= Joan Crockford-Beattie =

Australian geologist and palaeontologist

Joan Marion Crockford-Beattie (January 1919 – 2015) was an Australian geologist and palaeontologist who specialised in bryozoan faunas of the Permian.

== Early life ==
Joan Marion Crockford was born in January 1919 at Hunters Hill, New South Wales. She attended Quambaar School in Bellevue Hill and enrolled in the University of Sydney in 1937, where she studied geology. She graduated with a B.Sc. in 1939, and took honours and a University Medal in 1940.

== Career ==
Crockford earned a Science Research Scholarship in 1940, and worked as a demonstrator in 1941. She graduated with her M.Sc. in 1942, and continued her research under a Linnean Society of New South Wales Macleay Fellowship for a further three years. Due to staff shortages during World War II, Crockford continued to teach during her fellowship. Wartime restrictions also affected research, with makeshift motors being devised in the Physics department to run the slide-making tools, and materials having to be mailed to her from colleagues in Queensland (Dorothy Hill), Tasmania and Western Australia (Curt Teichert), rather than conducted on site.

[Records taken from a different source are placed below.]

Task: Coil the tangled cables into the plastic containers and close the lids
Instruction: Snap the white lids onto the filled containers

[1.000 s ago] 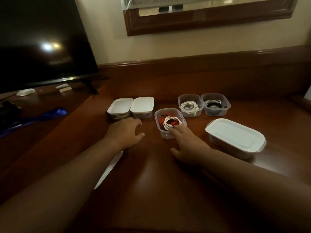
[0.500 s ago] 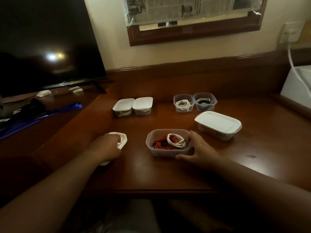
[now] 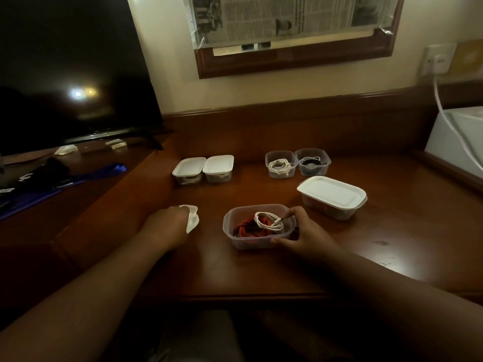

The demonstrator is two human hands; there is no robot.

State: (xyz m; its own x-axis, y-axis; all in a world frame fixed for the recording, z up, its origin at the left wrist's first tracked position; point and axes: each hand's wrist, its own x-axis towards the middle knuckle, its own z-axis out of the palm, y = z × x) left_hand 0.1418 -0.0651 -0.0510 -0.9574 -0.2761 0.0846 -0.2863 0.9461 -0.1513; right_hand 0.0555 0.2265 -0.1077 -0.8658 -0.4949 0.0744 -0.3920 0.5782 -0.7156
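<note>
While both forearms reach in from the near edge, the scene reads as below.
right hand (image 3: 304, 235): curled round the right end of the open container (image 3: 257, 227), thumb on the near wall, fingers at the far rim; grips it
open container: clear plastic, no lid on, sits on the wooden desk (image 3: 392, 244) near the front edge, between the two hands
contents: red cable (image 3: 245, 228) coiled inside, white cable (image 3: 269, 220) looped on top of it
left hand (image 3: 167, 223): fingers curled round a white lid (image 3: 193, 218), holds it just left of the open container, apart from it
large lidded container (image 3: 332, 195): white lid on, right of and beyond the open one
two small open tubs: one with a white cable coil (image 3: 280, 164), one with a black cable coil (image 3: 311, 162), touching side by side, further back
two small lidded tubs (image 3: 203, 168): white lids on, side by side, back left
TV screen (image 3: 73, 69): dark, far left, on a lower shelf
wall: framed newspaper (image 3: 287, 19) above the desk
</note>
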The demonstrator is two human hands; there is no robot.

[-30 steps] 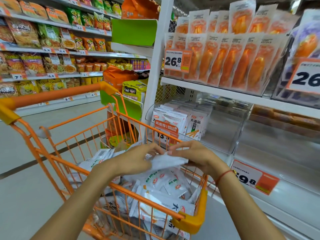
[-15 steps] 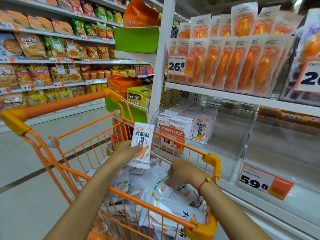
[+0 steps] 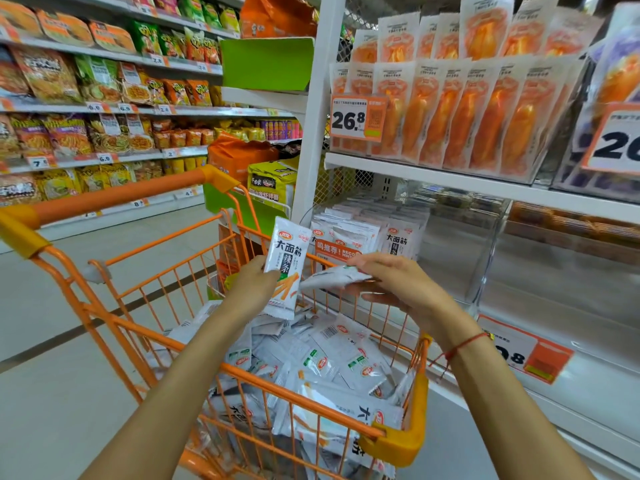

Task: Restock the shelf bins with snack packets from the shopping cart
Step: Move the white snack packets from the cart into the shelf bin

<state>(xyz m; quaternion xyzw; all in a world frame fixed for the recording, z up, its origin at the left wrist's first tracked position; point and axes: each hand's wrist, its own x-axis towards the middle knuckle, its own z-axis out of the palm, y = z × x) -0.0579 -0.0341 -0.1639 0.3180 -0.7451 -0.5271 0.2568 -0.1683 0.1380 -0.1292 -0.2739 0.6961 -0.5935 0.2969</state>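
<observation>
Snack packets, flat white foil sachets with black lettering and orange sticks printed on them, lie heaped loose in the orange wire shopping cart [image 3: 398, 441] nearest the camera. Above that heap [image 3: 332, 355] the left hand [image 3: 256, 285] holds one upright white packet [image 3: 285, 268], its grip clamped on the packet's left edge. Just beside it, the right hand [image 3: 398, 285] has its grip closed on a second white packet [image 3: 332, 278] lying flat, thumb below and fingers over the top. Beyond the cart's far rim stands the clear plastic shelf bin [image 3: 446, 244], partly filled with matching packets [image 3: 367, 230] stood in rows. Judged from this, the step is gathering packets for one load; the next move calls for stacking the two together, then carrying them over the rim and standing them upright in the bin.
</observation>
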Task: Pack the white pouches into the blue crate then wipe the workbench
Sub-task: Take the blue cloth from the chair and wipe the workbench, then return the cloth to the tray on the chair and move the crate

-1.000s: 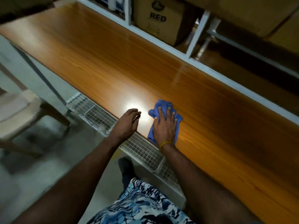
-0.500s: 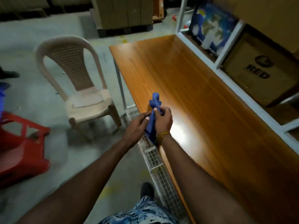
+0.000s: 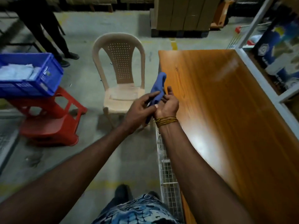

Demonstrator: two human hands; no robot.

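Note:
Both my hands hold a blue cloth in the air, just off the left edge of the wooden workbench. My left hand pinches its lower part. My right hand is palm up with the cloth lying across its fingers, which curl loosely round it. The cloth stands up bunched between them. The blue crate sits at the far left on a red stool, with white pouches inside it.
A beige plastic chair stands ahead, left of the bench. A wire mesh tray hangs along the bench's near edge. White shelving with boxes runs along the right. A person's legs stand at the back left.
The cloth was pressed flat on the bench under my right hand; it has been lifted off and both hands now hold it. My view has swung left, bringing the chair, stool and crate into sight.

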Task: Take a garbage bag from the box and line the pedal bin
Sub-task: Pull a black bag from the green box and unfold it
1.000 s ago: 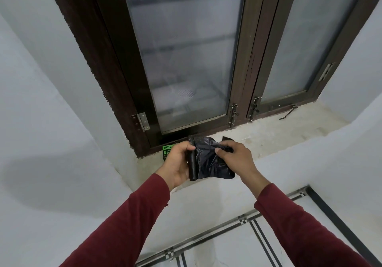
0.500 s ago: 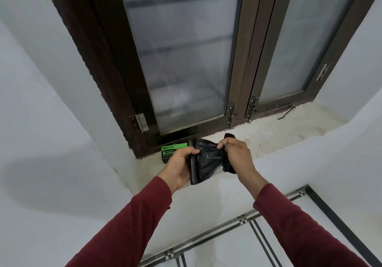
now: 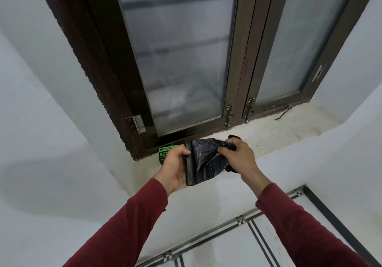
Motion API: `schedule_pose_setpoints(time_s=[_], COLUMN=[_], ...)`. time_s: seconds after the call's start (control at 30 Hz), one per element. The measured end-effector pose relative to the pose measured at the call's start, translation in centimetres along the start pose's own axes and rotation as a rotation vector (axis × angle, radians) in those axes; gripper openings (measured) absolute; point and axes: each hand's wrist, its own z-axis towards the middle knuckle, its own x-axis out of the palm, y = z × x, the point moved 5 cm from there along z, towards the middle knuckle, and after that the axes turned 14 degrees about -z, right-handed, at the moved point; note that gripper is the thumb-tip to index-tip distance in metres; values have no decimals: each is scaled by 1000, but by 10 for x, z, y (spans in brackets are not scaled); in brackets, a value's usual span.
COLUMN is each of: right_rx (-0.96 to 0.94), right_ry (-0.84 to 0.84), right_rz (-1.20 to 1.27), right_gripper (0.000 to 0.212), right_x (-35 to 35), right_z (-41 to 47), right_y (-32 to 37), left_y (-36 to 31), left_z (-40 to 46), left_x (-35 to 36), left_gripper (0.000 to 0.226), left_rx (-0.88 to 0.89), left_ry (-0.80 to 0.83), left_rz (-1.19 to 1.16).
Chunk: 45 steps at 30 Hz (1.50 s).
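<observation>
Below my hands runs a pale tiled floor [image 3: 217, 252] with dark inlaid stripes, then white plastered wall; my left hand [image 3: 175, 167] wraps the rolled edge of the garbage bag [image 3: 204, 163], its long axis running upright, away from me; my right hand [image 3: 237, 159] pinches the loose crinkled end off to the right; the bag is thin, glossy black plastic, creased; just beyond my left hand the green box [image 3: 165, 153] lies on the rough, stained sill [image 3: 268, 132]; behind it stands a dark wooden window frame [image 3: 239, 80] with frosted panes.
</observation>
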Motion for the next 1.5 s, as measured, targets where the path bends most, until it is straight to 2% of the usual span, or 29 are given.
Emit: schedule_pose_setpoints(time_s=[0.13, 0.2, 0.27, 0.37, 0.43, 0.5, 0.57, 0.7, 0.77, 0.93, 1.0, 1.1, 1.17, 1.2, 1.27, 1.33, 1.37, 1.5], right_rx=[-23, -44, -8, 54, 0, -58, -82, -131, -134, -35, -35, -9, -6, -27, -78, -105, -112, -137], right_ry=[28, 43, 43, 49, 19, -30, -33, -72, -69, -20, -6, 5, 11, 23, 36, 2, -6, -10], right_rz=[96, 121, 127, 134, 61, -40, -64, -154, -207, -40, -21, -1, -18, -32, -74, -133, -168, -247], right_gripper=[46, 53, 47, 12, 33, 43, 42, 19, 19, 50, 54, 42, 13, 8, 42, 59, 60, 30], right_x=[2, 4, 4, 2, 0, -4, -4, -5, -4, -4, -5, -5, -5, -4, -3, -4, -5, -3], right_z=[-2, -2, -2, -4, -4, -5, -5, 1, 2, -2, -3, -2, -1, -2, -4, -5, -5, -2], right_y=[1, 4, 2, -1, -1, 4, 5, 3, 5, 3, 3, 3, 3, 5, 6, 8, 8, 6], left_y=[2, 3, 6, 6, 4, 4, 4, 5, 3, 3, 3, 3, 3, 3, 4, 5, 4, 3], left_z=[-2, -2, -3, -4, -2, -2, 0, -2, -3, -4, -3, -4, -5, -5, -6, -5, -5, -5], left_x=[10, 9, 8, 5, 5, 6, 5, 10, 11, 7, 6, 5, 6, 6, 6, 5, 5, 5], left_gripper=[32, 37, 38, 42, 44, 38, 36, 37, 36, 39, 38, 39, 43, 45, 48, 48, 48, 40], left_rx=[-7, -11, -39, -31, -15, -16, -4, -27, -16, -19, -25, -31, -38, -39, -37, -52, -58, -36], left_ry=[12, -24, -33, -47, -46, -39, -52, 4, 2, -47, -52, -88, -99, -100, -103, -96, -88, -49], left_rz=[17, 43, 71, 71, 39, 32, 43, 11, 22, 106, 99, 65, 41, 32, 27, 23, 19, 37])
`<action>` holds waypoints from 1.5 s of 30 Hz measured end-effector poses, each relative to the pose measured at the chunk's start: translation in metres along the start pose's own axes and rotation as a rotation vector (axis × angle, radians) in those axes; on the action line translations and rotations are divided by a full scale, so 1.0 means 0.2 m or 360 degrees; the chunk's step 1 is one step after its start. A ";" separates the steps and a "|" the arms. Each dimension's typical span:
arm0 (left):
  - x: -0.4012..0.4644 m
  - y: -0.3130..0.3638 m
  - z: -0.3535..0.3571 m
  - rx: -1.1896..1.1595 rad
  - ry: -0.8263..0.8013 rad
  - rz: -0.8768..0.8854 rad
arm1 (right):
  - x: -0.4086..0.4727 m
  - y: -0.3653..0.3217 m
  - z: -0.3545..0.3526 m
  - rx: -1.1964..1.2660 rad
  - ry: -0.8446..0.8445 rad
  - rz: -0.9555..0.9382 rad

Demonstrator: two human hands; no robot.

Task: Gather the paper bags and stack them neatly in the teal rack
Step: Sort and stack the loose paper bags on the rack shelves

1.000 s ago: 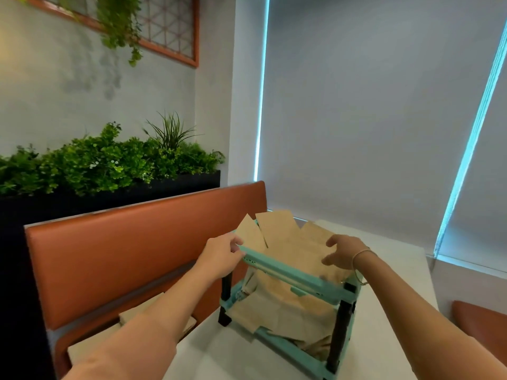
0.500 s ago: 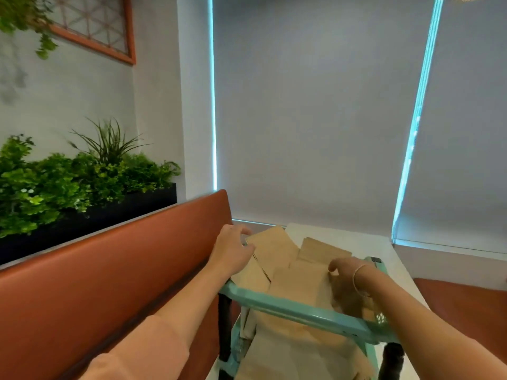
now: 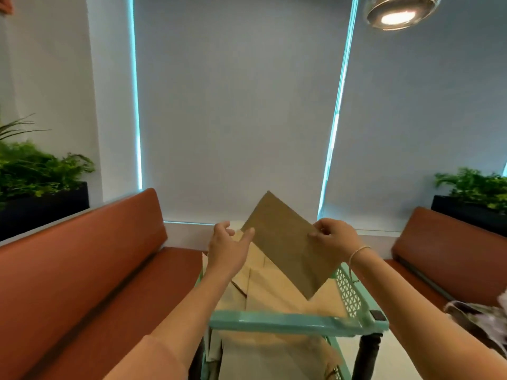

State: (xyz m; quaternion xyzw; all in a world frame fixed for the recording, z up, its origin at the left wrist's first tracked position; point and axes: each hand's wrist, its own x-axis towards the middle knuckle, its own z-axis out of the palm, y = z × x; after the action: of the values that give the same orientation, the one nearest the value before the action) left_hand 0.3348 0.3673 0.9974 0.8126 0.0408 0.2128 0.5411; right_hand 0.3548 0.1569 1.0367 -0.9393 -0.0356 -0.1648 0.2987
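Observation:
The teal rack (image 3: 277,322) stands just in front of me, with several flat brown paper bags (image 3: 263,286) lying askew on its top shelf and more on the shelf below. A darker brown paper bag (image 3: 290,245) is lifted above the top shelf, tilted on a diagonal. My right hand (image 3: 333,233) pinches its right edge. My left hand (image 3: 229,246) touches the bag's left edge with its thumb, fingers loosely spread.
Orange padded benches run along the left (image 3: 82,256) and the right (image 3: 450,242). Black planters with green plants sit behind each bench (image 3: 41,171). A hanging lamp (image 3: 397,9) is at the top right. Grey roller blinds fill the wall ahead.
My view has swung right to face the blinds. My right hand has lifted one bag off the top shelf, and my left hand has come over to its left edge.

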 end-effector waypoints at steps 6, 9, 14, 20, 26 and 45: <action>-0.05 -0.03 0.19 -0.0492 -0.0234 -0.0316 | -0.09 0.00 0.15 0.1008 -0.0048 0.0347; -0.06 -0.05 0.23 -0.0507 -0.0221 -0.0319 | -0.13 0.00 0.20 0.1166 -0.0106 0.0436; -0.08 -0.08 0.25 -0.0448 -0.0051 -0.0242 | -0.16 0.01 0.25 0.1221 -0.0104 0.0452; -0.08 -0.10 0.25 -0.0440 0.0040 -0.0187 | -0.17 0.01 0.28 0.0944 -0.0011 0.0350; -0.07 -0.13 0.22 -0.0413 0.0067 -0.0262 | -0.18 -0.03 0.29 0.0880 0.0036 0.0239; -0.02 -0.10 0.09 -0.0527 0.0021 -0.0275 | -0.12 0.00 0.27 0.1101 0.0183 0.0520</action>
State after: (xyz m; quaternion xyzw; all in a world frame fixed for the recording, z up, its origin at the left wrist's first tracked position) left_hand 0.3405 0.3589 0.9732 0.7045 0.0783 0.1746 0.6834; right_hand 0.3482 0.1887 0.9869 -0.7657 0.0778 -0.1458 0.6216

Crockford married George Beattie in 1945 and moved to Cobar in 1946. She continued working on her D.Sc., completing papers on Bryozoa with the help of specimens and thin sections she took with her and from staff at the Australian Museum. She graduated in 1951, and was now the mother of a three-year-old. Crockford-Beattie obtained work through Dr Norman Fisher with the Bureau of Mineral Resources in Canberra, describing photographs and slides of Bryozoans in their collection obtained from the Kimberley region. This work was completed by 1956 and was published in 1957. In total, she published over 16 papers. The family moved to a number of locations due to George Beattie's work as a mining engineer including Cracow, Queensland and Radium Hill. Joan Crockford-Beattie mentored Robin Wass, who would pursue Bryozoa as well as June Phillips-Ross.

== Personal life ==
Joan Crockford-Beattie and her husband had four children. She died in 2015.

=== Legacy ===
During her career, Crockford-Beattie recorded 79 species, 42 of which were new identifications. She named three new genera and the family Cyclostomata. She erected two families and seven genera—Pesnastylus, Minilya, Streblocladia, Stenodiscus, Etherella, Evactinostella and Liguloclema—as well as an estimated 100 other species of Bryozoa. One was named for her, namely Fenestella crockfordae Campbell.